Proceedings of ALTSS/ALTW, Melbourne, December 2003
Support vector approaches have been around since the mid 1990s, initially as a binary classification technique, with later extensions to regression and multiple class classification. At its core is the idea of structural risk minimisation, a principled technique for selecting a model which minimises generalisation error. As a result of its success in controlling model capacity and of the availability of remarkably fast quadratic programming approaches to training, the technique has been adopted widely and used across a variety of applications.
Within the SV framework, similarity between patterns is defined through the use of kernel functions, usually some kind of generalisation of the scalar product for real vectors.

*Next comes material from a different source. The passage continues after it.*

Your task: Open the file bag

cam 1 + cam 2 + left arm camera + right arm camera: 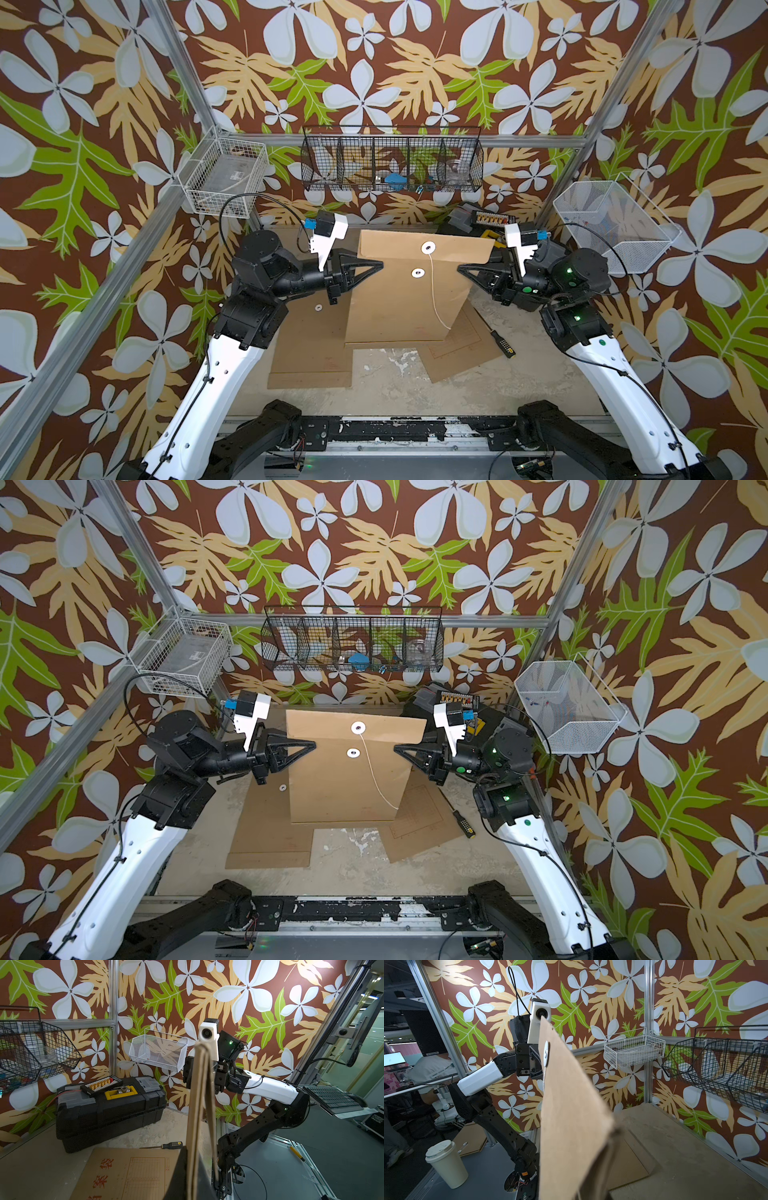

It is often possible to tailor kernel functions to a particular problem domain, with the use of string, syllable and tree-structure kernels particularly important in NLP. Moreover, for some classes of functions known as Mercer kernels, it is even possible to get the benefits of transforming to a higher dimensional feature space without ever leaving the original pattern space. This property is shared by the three most common approaches: the linear, polynomial and radial basis function kernels.
This course begins with a detailed, but accessible, introduction to the theory of the SV approach, before considering in turn a variety of NLP applications and the kernels which underpin their success. These will include text mining, topic spotting, authorship attribution, tagging and specialised sructural analysis in both NLP and bioinformatics. While much of our focus will be upon developments in specialised string kernels, we will also highlight the success of the 'vanilla' approaches, and the key role of scaling in ensuring adequate discrimination.
Jim Hogan is a senior lecturer in QUT's school of software engineering and data communications, where among other things he works on machine learning problems in bioinformatics (SVMs for location of regulatory regions), NLP (authorship and cohort analysis, spatial semantics) and vision (SVM face classification, Bayesian top-down visual attention). [http://sky.fit.qut.edu.au/~hogan/]